Sunday, September 21, 2014

Turning 65 Years of Age


     The essence of turning 65 is the difficulty of remembering enough of the years to count them in any meaningful way.  The years have been dropped like pebbles and stones into a wide-mouthed glass jar. Counting them becomes a game of estimating.  The stones, like years, are not equivalent.  Some years are even lost, nothing meaningful or worthwhile; no stone added to the jar that year.  Other years are so huge that their heft bespeaks of births, of deaths, of marriages or of acquisitions.  As I look backwards I wish I had been one of those people who kept journals or ledgers, who recorded where they found this stone and that one and what I had learned in the hunting, in the passing in the accounting.
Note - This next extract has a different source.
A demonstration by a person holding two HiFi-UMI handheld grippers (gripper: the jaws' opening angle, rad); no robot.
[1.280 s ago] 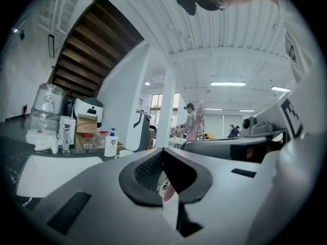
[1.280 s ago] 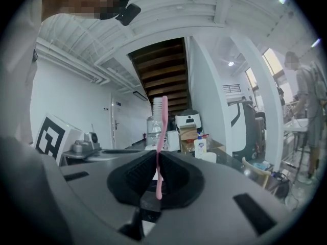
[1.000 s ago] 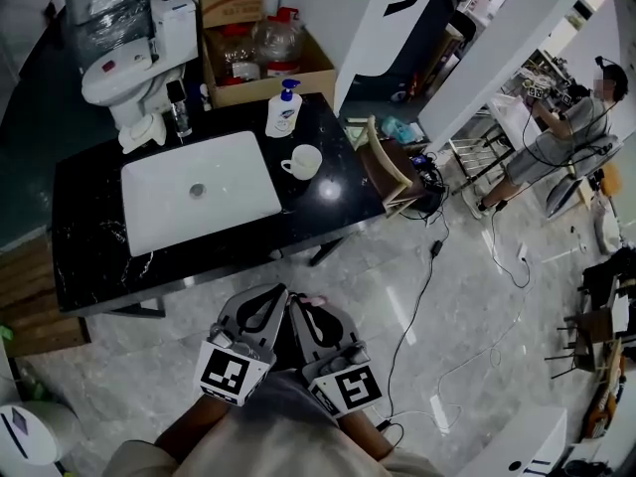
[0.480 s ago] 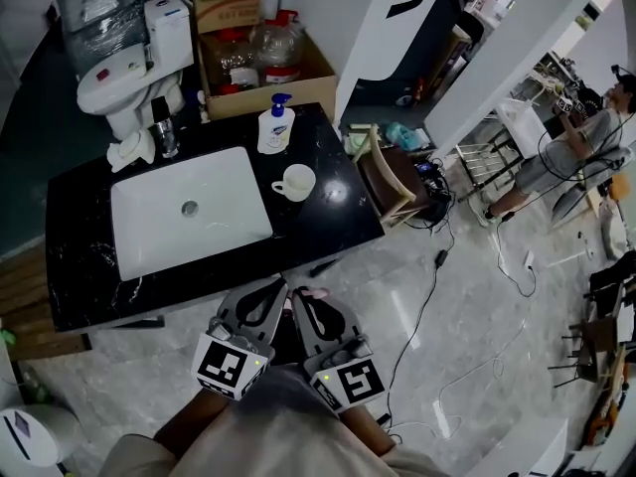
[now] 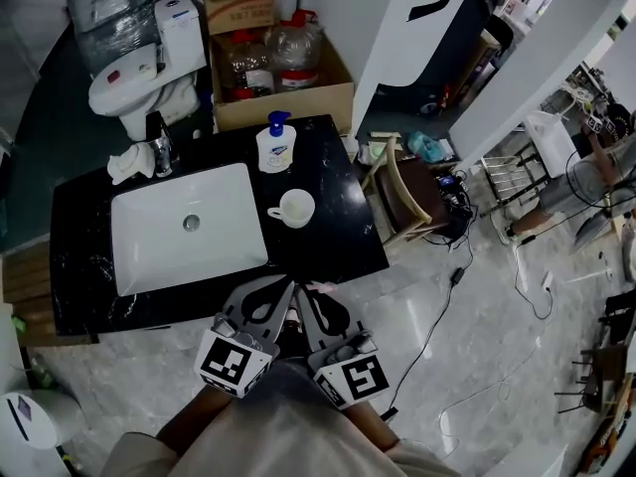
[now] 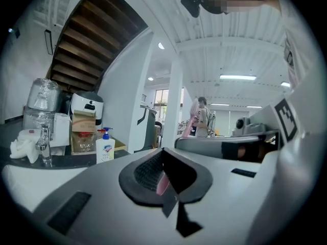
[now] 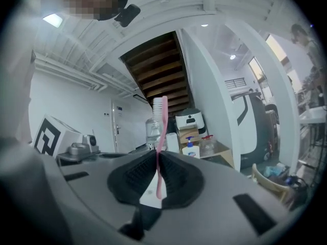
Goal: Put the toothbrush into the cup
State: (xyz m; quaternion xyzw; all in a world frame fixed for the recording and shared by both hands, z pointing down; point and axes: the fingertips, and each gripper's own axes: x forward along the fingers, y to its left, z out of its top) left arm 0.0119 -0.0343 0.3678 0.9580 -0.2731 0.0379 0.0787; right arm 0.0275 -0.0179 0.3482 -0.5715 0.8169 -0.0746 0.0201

     Never-the-less my jar of years is worth spilling out across the rug, mulling over the significance and the feeling of collecting.  As my dear friend said, "I feel the same at the age of sixty-five."  I have to agree.  I feel like I am looking at the world with those same eyes of my four-year-old self.  The one whose fingers got jammed between the high chair and the table in the Skyroom of the the Denver airport on my 4th birthday.  I see the planes, the movement of sleeves across my vision proffering napkins as the tears fell.  I feel the compassion of my mom and dad and sense that the incident was something that I would recover from fairly effortlessly.  I see those things just as I now see the white embroidered sheets and the gleam of light off of my computer screen and know that I can recover from most losses and that I am loved.  The eyes fool me into thinking that nothing has changed, that I see the world the same and therefore feel the same.  Yet, and yet, 65 is not 38.  My mother died at the age of 38 of polio, her jar pint-sized compared to mine.
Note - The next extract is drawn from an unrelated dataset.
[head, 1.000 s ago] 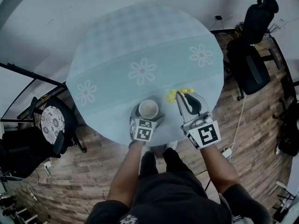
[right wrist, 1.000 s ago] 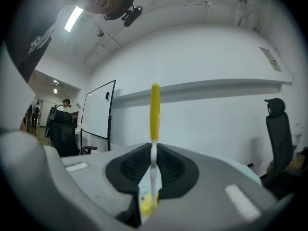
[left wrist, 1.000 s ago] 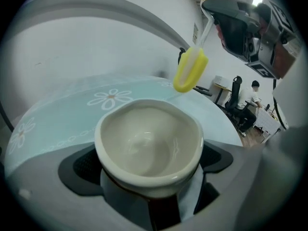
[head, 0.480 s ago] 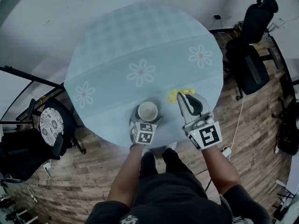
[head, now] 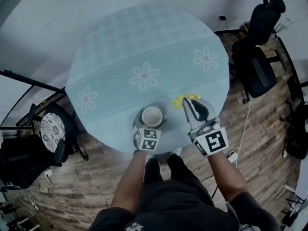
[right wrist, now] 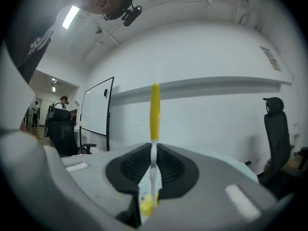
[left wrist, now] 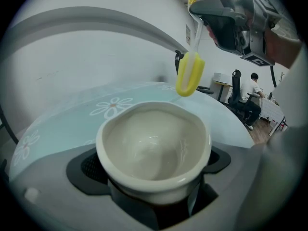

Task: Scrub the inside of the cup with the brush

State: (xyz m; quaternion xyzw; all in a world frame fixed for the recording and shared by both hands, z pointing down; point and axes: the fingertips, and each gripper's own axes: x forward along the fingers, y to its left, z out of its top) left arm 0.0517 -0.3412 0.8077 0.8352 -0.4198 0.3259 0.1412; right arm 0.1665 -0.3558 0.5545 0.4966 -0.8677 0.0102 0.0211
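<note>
Between my left gripper's (head: pixel 151 124) jaws sits the cup (left wrist: pixel 154 143), near the table's (head: pixel 144 42) near edge. The jaws are wide and closing on it, not yet clearly pressing. My right gripper (head: pixel 192 105) is clamped on the brush (left wrist: pixel 189 75) handle, its yellow head hanging just above the cup's far rim. Scrubbing before that grip firms could tip the cup or shove it off the edge.

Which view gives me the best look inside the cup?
Left gripper view: it looks straight into the cup, the whole inside visible, with the left gripper closing its jaws round it. Head view shows only a small opening from above. Right gripper view shows no cup, just the brush.
</note>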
  I began to think of my grandmothers, my great grandmothers and beyond.  Which ones lived past my age and which came up counting short?  My dad's mom counted stones to 30 and my mom's mom to 81.  Right now I fall in the middle of my closest maternal count of years (see the chart below), half not living until 65 and half living beyond 65.  The archaic sounding names of  Lucretia and Lavenia reminding me that only a few generations back medicine and circumstances predicted an average age in the 40's, while my life expectancy is expected to be at least in the 80's.  My older maternal relatives surpassed their average age by a huge measure of luck.    
      

     When I turned 30, I remember thinking that if I died at that age, I would have done enough.  I had co-written a math book, had a successful career and a good education and seemed to be in a happy relationship.  How very wrong I was.  Now at 65, I am wiser. Since the age of 30, I raised a wonderful child, started a school and had a thousand worthwhile relationships.  I am and am not the same person that I was at 30.  I'm glad that there are so many more stones in my jar.  I regret my failings that caused grief.  I regret the many losses.  The stones that carry these years of pain are heavy like a heavy heart.  They take up considerable room in my jar and remind me not to waste space in such manner again if possible.  Other smaller and lighter stones are crossed with intricate tracings, pleasing to the eye and the heart.  Years worth counting.  Turning 65 I am happy with my jar of stones however many there are.